Review by Ian Keogh
In 1992 comic sales in the USA achieved figures not seen since the 1940s, and while the long term beneficiaries were the founders of Image Comics, John Byrne was slightly ahead of the game in introducing his creator owned series. Launching a feature he owned opened the possibility of working without limitations imposed by working on established company creations, and with no continuity and no compulsion to maintain the status quo, no subject was off limits. It resulted in a consistently interesting and unpredictable series, although wouldn’t be completed until 2010.

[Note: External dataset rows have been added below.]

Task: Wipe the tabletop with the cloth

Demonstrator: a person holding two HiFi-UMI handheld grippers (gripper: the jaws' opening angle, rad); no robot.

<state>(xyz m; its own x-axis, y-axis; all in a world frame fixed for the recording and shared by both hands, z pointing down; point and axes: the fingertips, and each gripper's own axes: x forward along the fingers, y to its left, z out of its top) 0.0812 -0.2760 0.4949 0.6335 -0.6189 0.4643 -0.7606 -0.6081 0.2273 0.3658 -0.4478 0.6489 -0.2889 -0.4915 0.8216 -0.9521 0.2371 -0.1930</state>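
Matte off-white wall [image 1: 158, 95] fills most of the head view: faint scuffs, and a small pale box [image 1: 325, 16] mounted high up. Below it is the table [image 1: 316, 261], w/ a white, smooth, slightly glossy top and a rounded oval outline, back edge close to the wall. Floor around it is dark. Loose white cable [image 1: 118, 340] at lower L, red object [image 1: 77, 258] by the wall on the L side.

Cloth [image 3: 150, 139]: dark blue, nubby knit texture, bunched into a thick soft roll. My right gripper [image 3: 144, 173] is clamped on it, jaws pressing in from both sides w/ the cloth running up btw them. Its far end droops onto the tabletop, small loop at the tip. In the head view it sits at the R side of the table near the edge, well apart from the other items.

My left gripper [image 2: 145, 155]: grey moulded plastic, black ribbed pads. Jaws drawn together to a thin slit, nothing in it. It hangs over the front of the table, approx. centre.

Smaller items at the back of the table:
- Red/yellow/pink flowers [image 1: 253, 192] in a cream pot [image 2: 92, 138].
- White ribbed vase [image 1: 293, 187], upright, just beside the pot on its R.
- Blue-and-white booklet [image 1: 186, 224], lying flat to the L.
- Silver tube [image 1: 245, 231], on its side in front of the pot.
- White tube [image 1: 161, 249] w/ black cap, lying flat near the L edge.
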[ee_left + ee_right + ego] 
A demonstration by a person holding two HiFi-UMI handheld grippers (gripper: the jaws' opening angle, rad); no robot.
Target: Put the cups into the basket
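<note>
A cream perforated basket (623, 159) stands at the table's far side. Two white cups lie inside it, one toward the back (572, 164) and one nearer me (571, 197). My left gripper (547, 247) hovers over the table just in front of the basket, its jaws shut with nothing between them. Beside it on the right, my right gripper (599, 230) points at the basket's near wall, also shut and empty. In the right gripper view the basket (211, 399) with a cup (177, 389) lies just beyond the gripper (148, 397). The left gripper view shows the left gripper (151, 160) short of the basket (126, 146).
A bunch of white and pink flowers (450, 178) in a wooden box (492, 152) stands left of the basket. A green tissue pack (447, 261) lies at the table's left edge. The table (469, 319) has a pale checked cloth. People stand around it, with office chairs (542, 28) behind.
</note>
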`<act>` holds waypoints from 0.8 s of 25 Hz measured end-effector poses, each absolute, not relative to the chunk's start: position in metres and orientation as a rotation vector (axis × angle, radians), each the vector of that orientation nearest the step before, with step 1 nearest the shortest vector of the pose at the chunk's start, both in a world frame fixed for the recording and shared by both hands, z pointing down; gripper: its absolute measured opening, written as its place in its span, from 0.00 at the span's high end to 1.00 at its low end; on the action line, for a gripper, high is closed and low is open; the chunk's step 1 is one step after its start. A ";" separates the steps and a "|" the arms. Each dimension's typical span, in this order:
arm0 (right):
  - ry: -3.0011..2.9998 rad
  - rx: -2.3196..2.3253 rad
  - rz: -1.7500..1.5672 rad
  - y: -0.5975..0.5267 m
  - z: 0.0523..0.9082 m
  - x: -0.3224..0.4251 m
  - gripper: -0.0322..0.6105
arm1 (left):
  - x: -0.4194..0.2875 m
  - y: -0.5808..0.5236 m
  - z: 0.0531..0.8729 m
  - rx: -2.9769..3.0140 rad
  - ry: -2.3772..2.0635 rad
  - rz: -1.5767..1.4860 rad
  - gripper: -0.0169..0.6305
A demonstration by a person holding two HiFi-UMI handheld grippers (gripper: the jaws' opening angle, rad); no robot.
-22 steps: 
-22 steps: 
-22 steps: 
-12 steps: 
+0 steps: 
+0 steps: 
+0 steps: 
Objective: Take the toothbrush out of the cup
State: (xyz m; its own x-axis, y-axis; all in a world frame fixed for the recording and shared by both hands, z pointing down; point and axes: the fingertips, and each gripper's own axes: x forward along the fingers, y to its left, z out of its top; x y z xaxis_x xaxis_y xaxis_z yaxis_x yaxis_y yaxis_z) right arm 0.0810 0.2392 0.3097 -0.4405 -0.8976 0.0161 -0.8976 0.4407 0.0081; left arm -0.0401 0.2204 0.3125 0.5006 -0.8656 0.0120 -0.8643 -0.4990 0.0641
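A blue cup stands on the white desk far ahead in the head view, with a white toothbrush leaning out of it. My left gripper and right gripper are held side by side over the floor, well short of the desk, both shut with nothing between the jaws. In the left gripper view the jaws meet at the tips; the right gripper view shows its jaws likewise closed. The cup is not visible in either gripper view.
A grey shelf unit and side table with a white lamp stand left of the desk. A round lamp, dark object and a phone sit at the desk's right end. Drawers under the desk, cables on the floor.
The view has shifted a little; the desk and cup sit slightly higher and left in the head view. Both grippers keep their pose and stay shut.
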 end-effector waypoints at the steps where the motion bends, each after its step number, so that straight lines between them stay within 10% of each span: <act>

This is the first collection of material that’s been reprinted several times since (see below), and Byrne resequenced the serialised comics to begin with the background, starting in 1955 and moving forward to the 1970s. A cyborg being named Sathanas drops back to 1955 from the future armed with terrifying needs and capabilities, and a knowledge of events to come, but for his own reasons Sathanas is willing to share genetic engineering technology. He approaches the ambitious Congressman Hilltop. The result, decades later, is five super powered teenagers who escape a facility just ahead of their planned murder.
In addition to a clean narrative slate, Byrne breaks with some storytelling techniques common to superhero comics of the era, and this makes Next Men relatively contemporary. He dispenses with thought balloons, and takes a leisurely approach to rolling through what, in effect, is a complete first story, but the prologue chapter apart, it takes place over 24 hours. Some habits are hard to break, and melodramatic chapter endings feature, the planned surprise of one diminished by the resequencing, but on the whole this wouldn’t be instantly identifiable as a series from 1992.
The teenage Next Men have grown up attached to machines educating them by osmosis. Their awakening is their first experience of the real world, and Byrne ensures that confusion is properly defined. The Next Men have relatively basic super powers, but this is structured as an action thriller rather than a superhero melodrama, although X-Men-like petty jealousies feature in the final chapter. Byrne’s writing has always featured watertight plots, and attempts to reconcile super powers with our reality as far as possible, and he takes this to new level with Next Men. The speedster, Danny, has incredibly muscled legs, out of proportion to his general body shape, and Bethany’s indestructibility extends to others hurting themselves if gripping her hair. These are discoveries for the cast, and by the end of the book one at least doesn’t seem entirely aware of her capabilities, although readers will be.
By 1992, when on form, there was no teaching Byrne anything about how to lay out a compact and dynamic page, and Next Men still features the detail he’d later reduce. His three quarter page of a raving Sathanus might be narratively redundant, but it’s a spectacular image of a machine man, and he depicts his main cast convincingly as naive teenagers. An attempted rape sequence is more troublesome now than in 1992, when Byrne’s intention was to display how some powers worked, but otherwise Next Men remains solid adventure, if darker than the material Byrne was known for.
Between 2008 and 2012 IDW issued a complete array of reprint collections, enabling readers to pick their format. Classic Next Men volume 1 is this material and additionally the science fiction one-shot 2112. That’s also in Compleat Next Men, but that content is black and white. Volume one of The Premier Collection is an oversized colour hardcover reprinting this along with some of the following Parallel in colour, but missing 2112.